### Directions for this task
Every line below needs to be transcribed without alteration, and no image may be carried over.

### Information shown
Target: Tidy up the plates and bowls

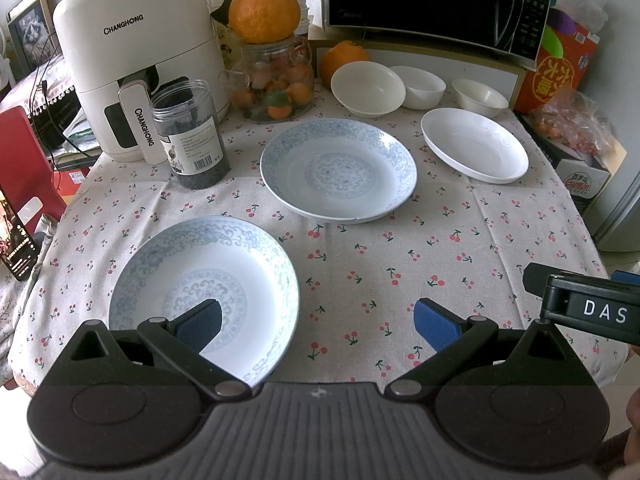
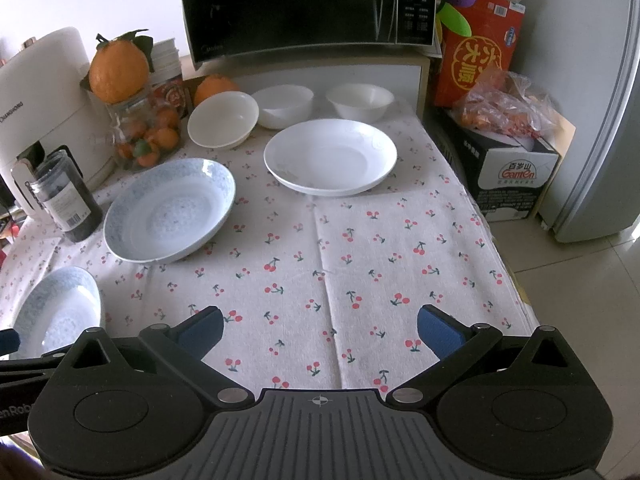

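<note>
Two blue-patterned plates lie on the cherry-print tablecloth: a near one (image 1: 204, 292) (image 2: 56, 312) and a far one (image 1: 338, 170) (image 2: 170, 210). A plain white plate (image 1: 474, 144) (image 2: 330, 156) lies at the right. Three white bowls stand in a row at the back: left (image 1: 368, 86) (image 2: 222, 120), middle (image 1: 422, 86) (image 2: 284, 106), right (image 1: 480, 98) (image 2: 360, 100). My left gripper (image 1: 318, 320) is open and empty, its left finger above the near blue plate. My right gripper (image 2: 320, 330) is open and empty above bare cloth.
A white air fryer (image 1: 136, 64), a dark jar (image 1: 192, 136) and a glass jar of oranges (image 1: 276, 80) stand at the back left. A microwave (image 1: 436, 0) sits behind the bowls. Boxes (image 2: 516, 168) and a fridge (image 2: 600, 120) are beyond the table's right edge.
</note>
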The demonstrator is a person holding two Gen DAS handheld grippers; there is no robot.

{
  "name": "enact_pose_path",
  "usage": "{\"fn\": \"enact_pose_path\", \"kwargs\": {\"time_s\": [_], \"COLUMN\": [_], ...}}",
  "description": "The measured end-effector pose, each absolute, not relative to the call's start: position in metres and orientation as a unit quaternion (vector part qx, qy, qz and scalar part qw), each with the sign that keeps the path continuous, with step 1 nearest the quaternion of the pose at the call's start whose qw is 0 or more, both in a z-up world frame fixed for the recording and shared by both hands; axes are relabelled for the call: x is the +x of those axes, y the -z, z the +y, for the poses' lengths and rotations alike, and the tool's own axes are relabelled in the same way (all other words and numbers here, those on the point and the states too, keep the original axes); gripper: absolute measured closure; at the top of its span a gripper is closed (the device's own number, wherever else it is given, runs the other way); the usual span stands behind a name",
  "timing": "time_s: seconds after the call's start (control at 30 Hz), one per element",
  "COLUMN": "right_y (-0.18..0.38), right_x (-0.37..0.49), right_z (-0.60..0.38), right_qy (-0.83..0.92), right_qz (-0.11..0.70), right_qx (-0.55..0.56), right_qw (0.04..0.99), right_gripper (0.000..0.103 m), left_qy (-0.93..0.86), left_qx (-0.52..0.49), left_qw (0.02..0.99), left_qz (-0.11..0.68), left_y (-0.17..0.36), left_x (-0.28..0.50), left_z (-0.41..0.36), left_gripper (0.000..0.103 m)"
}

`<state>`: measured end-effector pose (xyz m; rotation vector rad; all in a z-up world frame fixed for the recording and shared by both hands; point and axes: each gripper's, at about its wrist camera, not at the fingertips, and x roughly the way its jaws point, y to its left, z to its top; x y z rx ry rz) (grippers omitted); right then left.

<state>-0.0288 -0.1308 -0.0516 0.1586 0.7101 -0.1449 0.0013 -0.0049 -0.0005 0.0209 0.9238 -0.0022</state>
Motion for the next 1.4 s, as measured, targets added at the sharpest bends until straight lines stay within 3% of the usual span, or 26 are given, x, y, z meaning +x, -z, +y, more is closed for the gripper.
{"fn": "enact_pose_path", "kwargs": {"time_s": [0.53, 0.97, 1.4], "right_y": [0.049, 0.027, 0.054], "right_x": [-0.021, 0.021, 0.091], "right_z": [-0.136, -0.141, -0.153], "right_qy": [0.079, 0.024, -0.033], "right_qz": [0.362, 0.412, 0.43], "right_qx": [0.072, 0.092, 0.187], "right_qw": [0.926, 0.906, 0.883], "right_gripper": [0.0, 0.0, 0.0], "left_qy": [0.005, -0.009, 0.027], "left_qx": [0.0, 0.049, -0.003], "left_qw": [0.889, 0.893, 0.89], "left_qz": [0.458, 0.447, 0.455], "left_y": [0.002, -0.013, 0.009], "left_x": [0.009, 0.042, 0.104], "left_z": [0.003, 0.007, 0.031], "left_gripper": [0.0, 0.0, 0.004]}}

### Answer for the task
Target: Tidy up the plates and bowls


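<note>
Two blue-patterned plates lie on the cherry-print tablecloth: a near one (image 1: 204, 292) (image 2: 56, 312) and a far one (image 1: 338, 170) (image 2: 170, 210). A plain white plate (image 1: 474, 144) (image 2: 330, 156) lies at the right. Three white bowls stand in a row at the back: left (image 1: 368, 86) (image 2: 222, 120), middle (image 1: 422, 86) (image 2: 284, 106), right (image 1: 480, 98) (image 2: 360, 100). My left gripper (image 1: 318, 320) is open and empty, its left finger above the near blue plate. My right gripper (image 2: 320, 330) is open and empty above bare cloth.
A white air fryer (image 1: 136, 64), a dark jar (image 1: 192, 136) and a glass jar of oranges (image 1: 276, 80) stand at the back left. A microwave (image 1: 436, 0) sits behind the bowls. Boxes (image 2: 516, 168) and a fridge (image 2: 600, 120) are beyond the table's right edge.
</note>
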The demonstrator is a person holding two Gen DAS handheld grippers; there is no robot.

{
  "name": "enact_pose_path",
  "usage": "{\"fn\": \"enact_pose_path\", \"kwargs\": {\"time_s\": [_], \"COLUMN\": [_], ...}}",
  "description": "The measured end-effector pose, each absolute, not relative to the call's start: position in metres and orientation as a unit quaternion (vector part qx, qy, qz and scalar part qw), each with the sign that keeps the path continuous, with step 1 nearest the quaternion of the pose at the call's start whose qw is 0 or more, both in a z-up world frame fixed for the recording and shared by both hands; axes are relabelled for the call: x is the +x of those axes, y the -z, z the +y, for the poses' lengths and rotations alike, and the tool's own axes are relabelled in the same way (all other words and numbers here, those on the point and the states too, keep the original axes); gripper: absolute measured closure; at the top of its span a gripper is closed (the device's own number, wherever else it is given, runs the other way); the usual span stands behind a name",
  "timing": "time_s: seconds after the call's start (control at 30 Hz), one per element",
  "COLUMN": "right_y (-0.18..0.38), right_x (-0.37..0.49), right_z (-0.60..0.38), right_qy (-0.83..0.92), right_qz (-0.11..0.70), right_qx (-0.55..0.56), right_qw (0.04..0.99), right_gripper (0.000..0.103 m), left_qy (-0.93..0.86), left_qx (-0.52..0.49), left_qw (0.02..0.99), left_qz (-0.11..0.68), left_y (-0.17..0.36), left_x (-0.28..0.50), left_z (-0.41..0.36), left_gripper (0.000..0.103 m)"
}

`<state>`: measured end-effector pose (xyz m; rotation vector rad; all in a z-up world frame fixed for the recording and shared by both hands; point and axes: each gripper's, at about its wrist camera, not at the fingertips, and x roughly the way its jaws point, y to its left, z to its top; x y z rx ry rz) (grippers omitted); right then left.

<state>-0.0288 -0.1308 -0.0516 0.1586 0.7101 -0.1449 0.0013 -0.0049 -0.0005 0.0209 0.9238 -0.0022</state>
Motion for the next 1.4 s, as measured, targets added at the sharpest bends until straight lines stay within 3% of the usual span, or 26 are given, x, y, z meaning +x, -z, +y, more is closed for the gripper.
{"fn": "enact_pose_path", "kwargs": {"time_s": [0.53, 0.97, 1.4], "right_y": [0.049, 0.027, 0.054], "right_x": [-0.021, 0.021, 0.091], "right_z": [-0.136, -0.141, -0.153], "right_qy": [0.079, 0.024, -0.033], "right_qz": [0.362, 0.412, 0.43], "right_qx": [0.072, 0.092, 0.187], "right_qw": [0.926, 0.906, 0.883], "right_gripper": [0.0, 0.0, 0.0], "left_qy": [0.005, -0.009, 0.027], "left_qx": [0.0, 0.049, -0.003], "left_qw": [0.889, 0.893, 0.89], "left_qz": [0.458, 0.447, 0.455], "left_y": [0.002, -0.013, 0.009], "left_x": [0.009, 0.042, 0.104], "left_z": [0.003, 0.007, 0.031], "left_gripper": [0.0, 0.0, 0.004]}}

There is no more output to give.